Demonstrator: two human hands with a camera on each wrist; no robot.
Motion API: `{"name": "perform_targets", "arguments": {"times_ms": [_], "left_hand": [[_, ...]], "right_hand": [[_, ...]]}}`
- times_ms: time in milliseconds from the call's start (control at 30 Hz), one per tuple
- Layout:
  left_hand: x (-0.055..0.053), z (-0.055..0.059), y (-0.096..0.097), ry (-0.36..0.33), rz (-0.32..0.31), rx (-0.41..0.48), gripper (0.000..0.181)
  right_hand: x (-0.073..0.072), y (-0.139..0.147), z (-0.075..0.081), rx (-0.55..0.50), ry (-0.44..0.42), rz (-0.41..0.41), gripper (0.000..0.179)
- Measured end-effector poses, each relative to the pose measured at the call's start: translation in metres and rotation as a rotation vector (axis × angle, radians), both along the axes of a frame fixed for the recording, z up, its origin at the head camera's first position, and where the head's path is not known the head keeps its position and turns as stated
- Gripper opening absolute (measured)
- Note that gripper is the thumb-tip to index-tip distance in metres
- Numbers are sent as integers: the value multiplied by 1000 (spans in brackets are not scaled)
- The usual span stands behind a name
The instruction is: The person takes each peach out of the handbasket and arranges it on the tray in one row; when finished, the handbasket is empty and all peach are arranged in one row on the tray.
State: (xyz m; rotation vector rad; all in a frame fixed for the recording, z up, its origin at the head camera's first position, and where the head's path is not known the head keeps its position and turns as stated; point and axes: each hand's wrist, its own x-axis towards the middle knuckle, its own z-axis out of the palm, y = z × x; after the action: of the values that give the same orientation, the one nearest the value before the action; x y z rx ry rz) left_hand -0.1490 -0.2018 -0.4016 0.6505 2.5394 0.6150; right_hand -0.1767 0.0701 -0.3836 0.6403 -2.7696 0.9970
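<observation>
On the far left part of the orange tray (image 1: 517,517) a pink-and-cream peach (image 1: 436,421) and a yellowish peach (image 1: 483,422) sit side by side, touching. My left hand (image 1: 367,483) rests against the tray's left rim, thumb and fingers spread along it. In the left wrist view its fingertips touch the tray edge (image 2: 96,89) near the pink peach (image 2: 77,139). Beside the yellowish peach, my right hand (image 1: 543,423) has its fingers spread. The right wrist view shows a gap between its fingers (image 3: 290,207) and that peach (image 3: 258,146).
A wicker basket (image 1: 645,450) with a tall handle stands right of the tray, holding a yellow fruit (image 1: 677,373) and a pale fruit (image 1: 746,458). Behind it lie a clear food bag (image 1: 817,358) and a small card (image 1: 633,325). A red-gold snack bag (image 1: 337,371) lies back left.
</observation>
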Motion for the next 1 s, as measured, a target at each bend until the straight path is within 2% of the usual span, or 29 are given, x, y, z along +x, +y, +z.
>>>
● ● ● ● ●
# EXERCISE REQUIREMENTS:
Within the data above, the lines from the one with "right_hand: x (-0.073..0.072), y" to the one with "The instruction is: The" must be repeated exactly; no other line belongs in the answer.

# OUTPUT BELOW:
  right_hand: x (-0.073..0.072), y (-0.139..0.147), z (-0.075..0.081), rx (-0.55..0.50), ry (-0.44..0.42), rz (-0.41..0.41), gripper (0.000..0.179)
- Measured end-effector poses, each relative to the pose measured at the call's start: translation in metres and rotation as a rotation vector (axis × angle, radians), both along the axes of a frame fixed for the recording, z up, its origin at the head camera's first position, and where the head's path is not known the head keeps its position and turns as stated
- Gripper opening absolute (measured)
- Note that gripper is the thumb-tip to index-tip distance in metres
- Numbers are sent as integers: the value multiplied by 1000 (spans in brackets are not scaled)
- The usual span stands behind a name
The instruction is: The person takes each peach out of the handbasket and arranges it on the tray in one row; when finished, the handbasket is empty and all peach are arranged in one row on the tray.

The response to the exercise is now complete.